### DESCRIPTION OF THE TASK
Exclude the pictures, then repeat exactly each line from the one containing "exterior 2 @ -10" to the final line of the records that follow.

### Stored data
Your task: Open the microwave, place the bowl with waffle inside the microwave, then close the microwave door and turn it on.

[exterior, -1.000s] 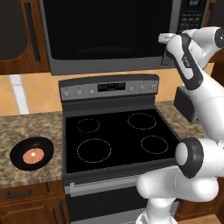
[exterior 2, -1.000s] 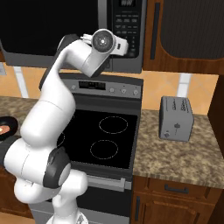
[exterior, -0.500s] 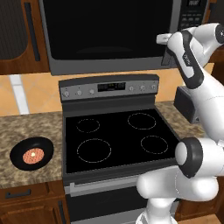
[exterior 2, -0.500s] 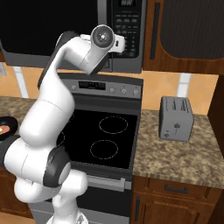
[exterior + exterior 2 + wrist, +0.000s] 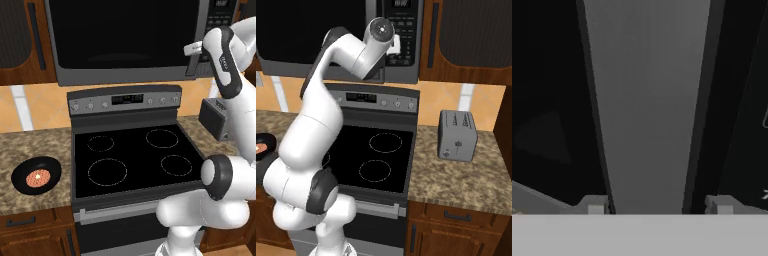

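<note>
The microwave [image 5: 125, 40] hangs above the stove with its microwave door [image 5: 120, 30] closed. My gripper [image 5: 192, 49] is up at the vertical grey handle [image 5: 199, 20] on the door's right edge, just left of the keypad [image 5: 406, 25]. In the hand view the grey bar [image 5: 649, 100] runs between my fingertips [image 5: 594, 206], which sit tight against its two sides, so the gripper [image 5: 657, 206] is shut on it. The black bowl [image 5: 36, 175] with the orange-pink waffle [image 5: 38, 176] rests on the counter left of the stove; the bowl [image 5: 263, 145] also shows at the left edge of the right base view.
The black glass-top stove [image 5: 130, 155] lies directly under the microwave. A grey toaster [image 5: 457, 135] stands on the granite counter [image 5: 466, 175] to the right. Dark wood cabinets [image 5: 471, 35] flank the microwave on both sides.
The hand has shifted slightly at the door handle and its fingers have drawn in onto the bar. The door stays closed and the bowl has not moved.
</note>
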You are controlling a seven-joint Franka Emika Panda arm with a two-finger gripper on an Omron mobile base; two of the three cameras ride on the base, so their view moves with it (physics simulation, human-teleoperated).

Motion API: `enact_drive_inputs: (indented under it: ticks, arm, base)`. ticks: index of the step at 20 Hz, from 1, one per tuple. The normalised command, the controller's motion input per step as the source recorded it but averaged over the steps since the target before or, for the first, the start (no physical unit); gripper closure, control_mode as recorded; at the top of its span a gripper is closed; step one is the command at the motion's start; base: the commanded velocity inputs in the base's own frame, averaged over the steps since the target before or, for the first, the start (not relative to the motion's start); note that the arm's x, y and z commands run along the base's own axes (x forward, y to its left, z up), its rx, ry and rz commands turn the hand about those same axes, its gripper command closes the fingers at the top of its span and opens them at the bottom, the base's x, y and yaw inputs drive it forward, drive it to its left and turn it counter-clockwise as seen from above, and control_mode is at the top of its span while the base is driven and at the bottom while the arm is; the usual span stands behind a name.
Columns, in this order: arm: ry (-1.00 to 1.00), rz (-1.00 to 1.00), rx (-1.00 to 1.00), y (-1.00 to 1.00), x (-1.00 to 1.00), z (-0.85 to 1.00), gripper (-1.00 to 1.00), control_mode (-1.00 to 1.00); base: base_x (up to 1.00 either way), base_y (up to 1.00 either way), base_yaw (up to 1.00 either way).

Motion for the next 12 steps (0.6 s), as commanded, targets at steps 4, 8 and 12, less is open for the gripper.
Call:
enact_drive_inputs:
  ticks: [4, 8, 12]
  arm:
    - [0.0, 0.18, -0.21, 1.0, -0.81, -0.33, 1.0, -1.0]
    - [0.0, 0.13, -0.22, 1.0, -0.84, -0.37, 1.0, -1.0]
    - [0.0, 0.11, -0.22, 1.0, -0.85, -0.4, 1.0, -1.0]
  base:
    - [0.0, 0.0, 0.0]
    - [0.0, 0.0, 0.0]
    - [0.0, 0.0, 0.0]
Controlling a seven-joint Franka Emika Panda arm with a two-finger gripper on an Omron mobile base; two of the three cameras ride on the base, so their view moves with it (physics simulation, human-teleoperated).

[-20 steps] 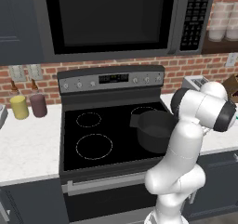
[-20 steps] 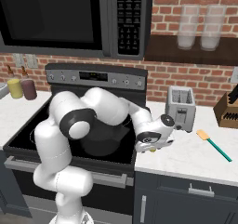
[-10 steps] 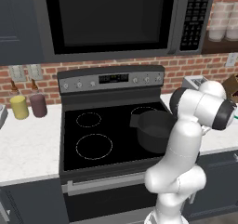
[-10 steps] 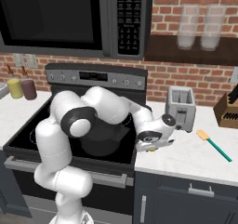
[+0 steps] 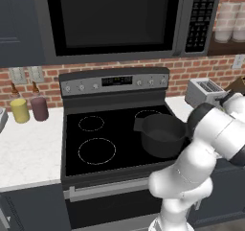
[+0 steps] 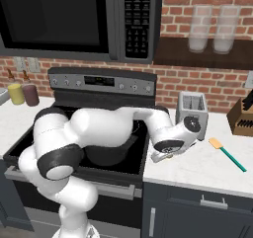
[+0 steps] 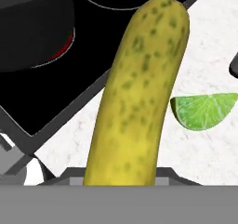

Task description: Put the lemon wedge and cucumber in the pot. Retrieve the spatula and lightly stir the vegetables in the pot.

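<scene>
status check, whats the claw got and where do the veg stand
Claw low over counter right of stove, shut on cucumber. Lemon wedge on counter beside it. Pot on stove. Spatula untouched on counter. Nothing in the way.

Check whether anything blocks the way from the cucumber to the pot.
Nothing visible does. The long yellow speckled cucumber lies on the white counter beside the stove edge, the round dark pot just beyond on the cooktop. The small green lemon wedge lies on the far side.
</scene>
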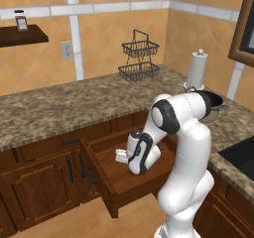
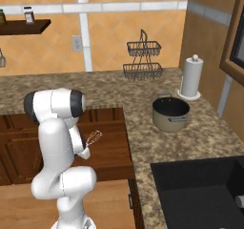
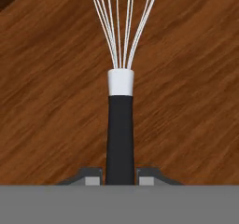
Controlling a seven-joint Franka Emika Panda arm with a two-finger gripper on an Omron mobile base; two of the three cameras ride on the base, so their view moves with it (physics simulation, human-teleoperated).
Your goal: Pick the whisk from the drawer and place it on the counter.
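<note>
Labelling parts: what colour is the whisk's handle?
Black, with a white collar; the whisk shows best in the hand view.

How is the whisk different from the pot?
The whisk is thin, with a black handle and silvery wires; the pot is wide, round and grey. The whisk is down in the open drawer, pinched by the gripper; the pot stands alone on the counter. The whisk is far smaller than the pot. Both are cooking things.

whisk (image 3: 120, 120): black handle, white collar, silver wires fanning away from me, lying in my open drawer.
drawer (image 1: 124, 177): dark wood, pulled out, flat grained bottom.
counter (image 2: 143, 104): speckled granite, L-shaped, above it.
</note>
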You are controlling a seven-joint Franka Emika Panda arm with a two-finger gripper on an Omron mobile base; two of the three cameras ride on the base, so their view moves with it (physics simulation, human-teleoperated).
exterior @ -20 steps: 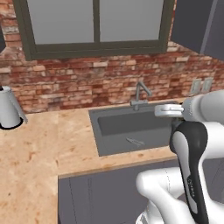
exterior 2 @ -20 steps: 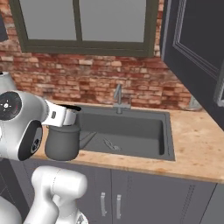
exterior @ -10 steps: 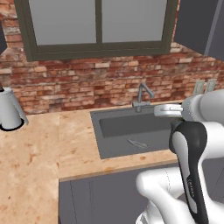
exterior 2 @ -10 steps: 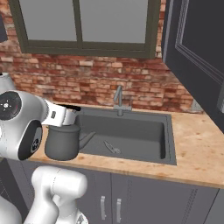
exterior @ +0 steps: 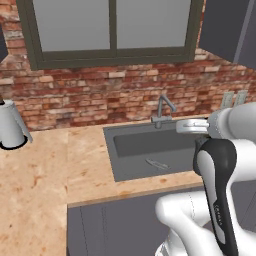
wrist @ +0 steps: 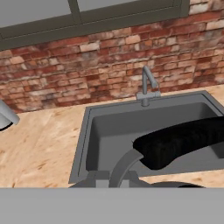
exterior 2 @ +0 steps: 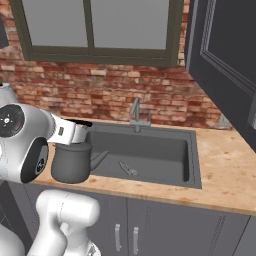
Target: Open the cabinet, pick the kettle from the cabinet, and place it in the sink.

### SOLUTION TO THIS TASK
exterior 2 @ -10 steps: 
exterior @ +0 steps: 
wrist @ +0 steps: 
exterior 2 @ +0 steps: 
Target: Open the cabinet, pick the kettle from the cabinet, and place it in the sink.

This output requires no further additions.